悟がベッドの上で過ごしてから8日目の朝、その日は花瓶の花は前日と同じままだった。そんなことを考えながらいつものように無気力でベッドの上で天井を見つめていると、昼ごろになりブーツの音とともに花を持ったハーゼが現れた。何となく察していたが毎朝、花をいけていたのはハーゼだと悟は確信した。
そして、入院初日と同じく椅子に座り、唐突に口を開いた。
ハーゼ「何にも口にしてないらしいな。死にたいのか。お前が破壊神教の奴らのHIVEを吐きながらも口にしてたのは力を求めていたからじゃないのか。」
悟はその言葉に目を見開き怒鳴った。
悟「お前に何がわかんだよ。」
ハーゼは冷静に答えた。
ハーゼ「何もわからないし、興味もないがお前が毎日無駄に時間を過ごしていることは知っている。」
悟「くっ。」
悟は黙り込み、ハーゼを睨む。
ハーゼ「ここ1週間の調査でお前が暴れたあの日のことが徐々に明らかになってきた。あの遺体の山にあった熊の半獣はお前の祖母だろ。村人に聞いた。お前と祖母は2人で住んでいた。祖母もお前が殺したのか。」
悟「違う。」
ハーゼの言葉にかぶせるように悟は叫んだ。そして、あの時の出来事を少しずつ話し始めた。

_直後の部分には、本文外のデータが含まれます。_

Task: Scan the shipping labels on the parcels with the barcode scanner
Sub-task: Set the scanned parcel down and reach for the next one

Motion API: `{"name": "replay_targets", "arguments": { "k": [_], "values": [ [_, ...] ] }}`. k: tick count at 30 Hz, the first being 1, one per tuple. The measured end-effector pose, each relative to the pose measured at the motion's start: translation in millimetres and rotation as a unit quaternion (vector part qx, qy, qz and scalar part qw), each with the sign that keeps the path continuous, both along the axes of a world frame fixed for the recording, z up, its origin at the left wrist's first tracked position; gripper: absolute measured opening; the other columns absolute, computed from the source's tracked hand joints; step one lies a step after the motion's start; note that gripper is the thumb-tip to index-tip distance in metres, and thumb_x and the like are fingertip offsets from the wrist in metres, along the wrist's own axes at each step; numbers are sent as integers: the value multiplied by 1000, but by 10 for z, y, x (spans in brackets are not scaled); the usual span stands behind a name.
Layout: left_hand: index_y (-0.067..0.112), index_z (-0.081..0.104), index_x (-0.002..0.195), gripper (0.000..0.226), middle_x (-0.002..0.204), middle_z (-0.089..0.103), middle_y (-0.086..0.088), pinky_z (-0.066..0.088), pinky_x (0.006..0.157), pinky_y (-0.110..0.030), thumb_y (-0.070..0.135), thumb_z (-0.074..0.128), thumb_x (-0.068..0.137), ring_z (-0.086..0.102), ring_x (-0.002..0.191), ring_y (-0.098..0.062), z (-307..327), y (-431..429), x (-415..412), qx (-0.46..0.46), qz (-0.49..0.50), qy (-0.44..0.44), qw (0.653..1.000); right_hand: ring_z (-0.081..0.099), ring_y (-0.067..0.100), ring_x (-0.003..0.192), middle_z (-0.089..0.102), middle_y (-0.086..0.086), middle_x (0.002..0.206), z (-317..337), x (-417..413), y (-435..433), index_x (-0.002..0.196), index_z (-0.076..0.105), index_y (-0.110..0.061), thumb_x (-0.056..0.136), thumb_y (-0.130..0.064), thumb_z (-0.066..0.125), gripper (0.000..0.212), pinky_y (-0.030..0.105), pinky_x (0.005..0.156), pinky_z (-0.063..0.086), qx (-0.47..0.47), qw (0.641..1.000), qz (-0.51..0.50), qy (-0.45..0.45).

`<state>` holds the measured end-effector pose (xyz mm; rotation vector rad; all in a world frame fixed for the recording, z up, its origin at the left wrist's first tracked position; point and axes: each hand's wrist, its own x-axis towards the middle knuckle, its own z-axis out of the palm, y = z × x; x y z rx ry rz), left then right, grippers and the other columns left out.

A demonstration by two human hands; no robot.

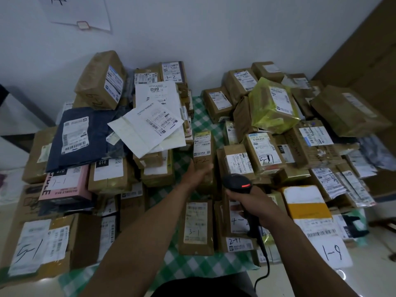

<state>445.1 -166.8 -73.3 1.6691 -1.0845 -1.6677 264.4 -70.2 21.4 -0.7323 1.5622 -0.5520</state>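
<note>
A black corded barcode scanner with a red light on its head is gripped by my right hand above the parcels at centre right. My left hand reaches forward and holds the lower end of a tall brown parcel marked 4-2; a white shipping label covers the parcel's upper part. The scanner head sits just right of that parcel. Another brown parcel marked 3-1 lies below my left forearm.
Many taped brown parcels cover a table with a green checked cloth. A dark blue bag and white envelopes lie on the left pile; a yellow-green packet tops the right pile. A wall stands behind.
</note>
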Motion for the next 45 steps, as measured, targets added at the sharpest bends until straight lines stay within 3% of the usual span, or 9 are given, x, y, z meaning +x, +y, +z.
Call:
{"name": "replay_targets", "arguments": {
  "k": [6,9,14,21,26,30,34,40,45],
  "values": [
    [28,50,140,70,137,60,0,47,99,-38,13,82,80,56,131,-24,-24,-21,-104,-63,-7,-109,992,75,20,82,75,7,105,14,-10,-7,113,71,-18,94,-27,76,22,30,64,51,6,1000,-5,-1],
    [25,45,144,76,144,55,-2,45,105,-43,16,83,80,51,137,-27,-88,-75,-66,-58,4,-123,991,75,22,82,74,10,105,11,-14,-5,112,72,-16,94,-26,76,21,28,60,50,7,1000,-11,-2],
    [18,43,147,83,145,55,-5,43,98,-32,16,89,77,51,136,-25,-211,-23,-170,-89,10,-110,990,75,24,85,74,11,106,25,-25,-14,114,70,-15,95,-26,75,22,27,59,50,15,1000,-14,-7],
    [19,58,135,47,130,64,1,43,93,-27,21,76,92,58,123,-18,-365,-143,-251,-102,-4,-108,989,74,24,82,75,8,98,36,-53,-64,110,71,-14,93,-26,76,21,26,54,48,26,1000,-10,1],
    [35,54,133,47,128,66,6,51,105,-45,26,72,90,62,119,-16,-478,-335,-362,-75,-28,-93,992,75,23,81,76,11,101,30,-102,-110,111,71,-13,93,-26,76,22,27,57,50,36,999,-5,-2],
    [29,43,146,65,136,63,6,50,106,-41,39,74,90,61,122,-15,-936,-353,-425,-79,-28,-90,992,75,20,78,75,11,104,33,-109,-153,111,71,-15,94,-27,75,21,28,59,50,39,999,5,1],
    [42,53,135,60,126,67,14,58,97,-47,60,72,81,67,114,-11,-1679,-524,-401,-75,-47,-106,990,75,21,79,75,11,103,29,-114,-166,110,71,-15,94,-28,75,21,29,59,50,38,999,11,7],
    [27,63,127,38,122,69,7,54,93,-30,34,73,92,66,112,-15,-403,-136,-305,-91,-77,-147,982,77,22,81,75,10,103,200,-76,-198,112,69,-17,91,-27,78,24,29,60,48,-2,1000,-9,3],
    [28,70,112,20,108,73,11,60,91,-44,31,70,93,69,100,-8,215,245,-46,-178,-83,-141,970,76,17,73,78,3,91,517,102,-305,111,71,-16,94,-28,75,21,27,58,49,-59,998,15,-15]
  ]
}}
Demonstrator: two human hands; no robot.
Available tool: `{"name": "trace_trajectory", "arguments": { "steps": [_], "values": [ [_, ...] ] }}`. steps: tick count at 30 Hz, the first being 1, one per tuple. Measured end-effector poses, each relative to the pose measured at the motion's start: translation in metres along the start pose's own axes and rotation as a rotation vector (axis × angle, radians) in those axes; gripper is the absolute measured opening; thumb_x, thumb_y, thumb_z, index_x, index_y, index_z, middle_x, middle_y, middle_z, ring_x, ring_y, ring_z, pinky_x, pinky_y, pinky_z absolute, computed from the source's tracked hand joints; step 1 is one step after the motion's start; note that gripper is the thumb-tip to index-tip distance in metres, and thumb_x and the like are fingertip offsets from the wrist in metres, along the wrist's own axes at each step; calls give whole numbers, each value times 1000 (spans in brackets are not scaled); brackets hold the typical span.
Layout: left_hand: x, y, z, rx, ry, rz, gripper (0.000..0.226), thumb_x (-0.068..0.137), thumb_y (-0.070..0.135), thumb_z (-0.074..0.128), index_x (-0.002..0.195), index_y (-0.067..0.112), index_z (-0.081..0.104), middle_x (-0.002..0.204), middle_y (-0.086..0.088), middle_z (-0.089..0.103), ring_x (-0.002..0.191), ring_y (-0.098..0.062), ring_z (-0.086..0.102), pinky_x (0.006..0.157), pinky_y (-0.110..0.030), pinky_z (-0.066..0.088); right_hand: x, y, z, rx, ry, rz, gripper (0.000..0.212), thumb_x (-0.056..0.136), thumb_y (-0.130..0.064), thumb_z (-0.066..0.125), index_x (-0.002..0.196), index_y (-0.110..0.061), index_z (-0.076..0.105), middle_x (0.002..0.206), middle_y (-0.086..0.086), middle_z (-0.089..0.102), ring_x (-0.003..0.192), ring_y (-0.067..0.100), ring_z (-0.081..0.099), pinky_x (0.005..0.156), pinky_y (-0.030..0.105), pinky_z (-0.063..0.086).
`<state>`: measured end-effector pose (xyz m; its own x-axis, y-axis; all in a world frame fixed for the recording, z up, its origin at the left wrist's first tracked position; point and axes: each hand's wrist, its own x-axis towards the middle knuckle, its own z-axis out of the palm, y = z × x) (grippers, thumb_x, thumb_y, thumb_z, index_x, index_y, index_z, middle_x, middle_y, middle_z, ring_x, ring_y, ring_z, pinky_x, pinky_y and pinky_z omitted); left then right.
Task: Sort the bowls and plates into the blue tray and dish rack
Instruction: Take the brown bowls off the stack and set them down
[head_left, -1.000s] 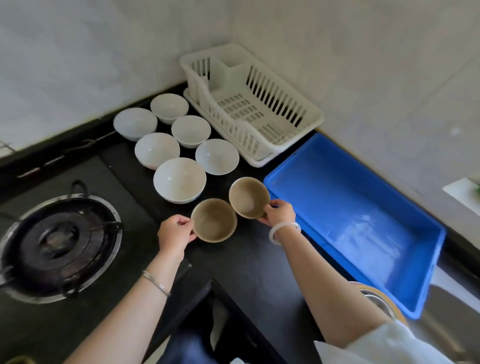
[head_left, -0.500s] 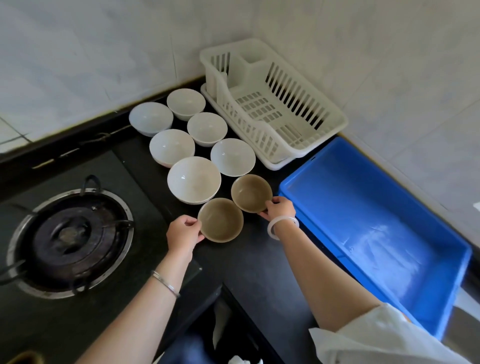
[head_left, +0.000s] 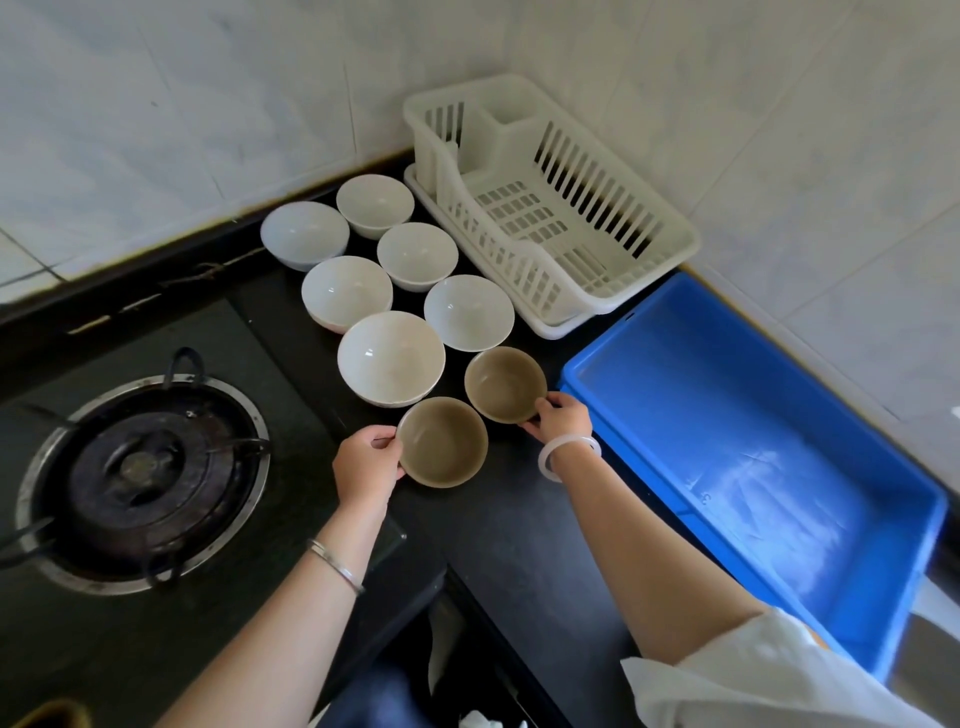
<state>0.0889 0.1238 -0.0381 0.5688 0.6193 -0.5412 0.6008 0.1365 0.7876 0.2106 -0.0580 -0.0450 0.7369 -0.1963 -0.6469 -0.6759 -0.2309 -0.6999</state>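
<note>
Two brown bowls stand on the black counter. My left hand (head_left: 367, 462) grips the left rim of the near brown bowl (head_left: 442, 441). My right hand (head_left: 561, 418) holds the right rim of the far brown bowl (head_left: 505, 383), fingers curled round its edge. Behind them several white bowls (head_left: 390, 357) stand in two rows toward the wall. The white dish rack (head_left: 550, 208) sits in the corner with nothing in it. The blue tray (head_left: 748, 431) lies to the right, also holding nothing.
A gas burner (head_left: 140, 467) is set into the counter at the left. The black counter (head_left: 519, 525) runs between my arms, with its front edge below. Tiled walls close off the back and right.
The view has shifted, so everything sits further right and lower. The far brown bowl, tilted a second ago, now stands level on the counter. Both hands keep their hold on the rims.
</note>
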Motion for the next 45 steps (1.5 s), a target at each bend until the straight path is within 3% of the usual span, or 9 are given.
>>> {"name": "trace_trajectory", "arguments": {
  "steps": [5,10,14,18,23,27,34,39,45],
  "values": [
    [-2,-2,1,32,14,30,19,90,7,55,105,9,66,100,-7,65,85,-21,62,69,-30,54,-6,-1,-3,84,-52,33,27,95,-17,48,121,-14,55,113,11,62,95,23,64,74,32,56],
    [-6,2,-3,103,8,77,26,91,12,52,114,8,63,113,-11,66,86,-24,63,82,-40,55,-12,0,-9,88,-94,48,32,96,-21,47,127,-15,52,90,2,61,88,21,66,81,34,55],
    [-20,9,-5,290,29,214,30,91,14,50,118,9,62,118,-9,65,109,-26,60,89,-31,47,-28,1,-23,-23,-67,-53,34,97,-25,44,129,-16,51,104,0,59,88,19,65,85,36,56],
    [-40,18,-5,407,-2,334,30,92,14,48,119,9,62,119,-9,66,112,-25,59,85,-31,45,-56,5,-53,-76,-24,-202,24,97,-28,43,115,-21,57,104,-2,64,82,16,66,75,29,55],
    [-77,24,24,455,-165,448,28,93,14,50,117,10,62,116,-7,66,107,-20,61,85,-26,46,-94,33,-119,-144,101,-322,15,93,-28,48,93,-23,62,87,-4,68,70,11,64,73,33,54],
    [-110,22,66,542,-352,508,27,92,17,51,117,14,63,116,-3,67,106,-17,60,86,-26,46,-123,72,-178,-178,248,-298,17,92,-21,51,79,-28,60,83,2,69,75,21,66,78,39,52],
    [-194,-5,139,680,-661,727,28,90,21,57,117,19,62,114,2,67,101,-10,62,78,-16,43,-169,145,-261,-433,614,-163,18,89,-21,57,101,-14,68,101,10,72,96,30,64,73,31,41],
    [-244,-23,171,720,-840,804,22,89,26,58,109,19,66,102,4,69,91,-9,63,70,-16,43,-182,177,-284,-596,622,-91,20,88,-17,54,98,-4,66,101,17,63,94,36,58,72,35,39],
    [-262,-34,181,818,-810,921,25,88,20,59,112,16,64,101,1,68,92,-15,63,75,-24,49,-181,187,-280,-650,629,-45,24,91,-20,47,100,-12,67,98,13,59,88,33,59,65,29,34]
  ]
}}
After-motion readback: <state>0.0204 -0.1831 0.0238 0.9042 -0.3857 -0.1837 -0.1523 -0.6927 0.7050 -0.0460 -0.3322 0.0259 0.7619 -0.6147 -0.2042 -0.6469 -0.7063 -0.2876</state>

悟「あの日はばあちゃんとキノコ採りに行ってたんだ。そしたら、あいつらが現れたんだ。」
ハーゼ「破壊神教か。」
悟は黙ってうなずく。そして続けた。
悟「よくわかんないけど、俺を連れて行こうとしたんだ。そこにばあちゃんが来て、戦いになった。ばあちゃんはすごく強いんだけど、俺がつかまっていたせいで・・・。」
悟の目から涙がこぼれ始める。
悟「ばあちゃんは傷を負った後、俺に胸の宝石を口に無理やり押し込んできて、食べちゃったんだ。うぅ、グス...。そしたら力が湧いてきて。あいつを殺した。」
ハーゼ「なんで奴らのHIVE、宝石まで食べていた。」
悟「あいつに...グスッ。お前が弱いから、ばあちゃんは死んだって言われて。ばあちゃんの宝石を食べたら強くなったから、あいつらの宝石を食べればもっと、、、強くなれると思って。」
そこまで言うと悟は大声で泣き出した。
そんな悟を見て、ハーゼは悟を優しく抱きしめた。悟はいきなり抱きしめられて驚いたがハーゼのぬくもりに安心して泣き、そのまま眠りについた。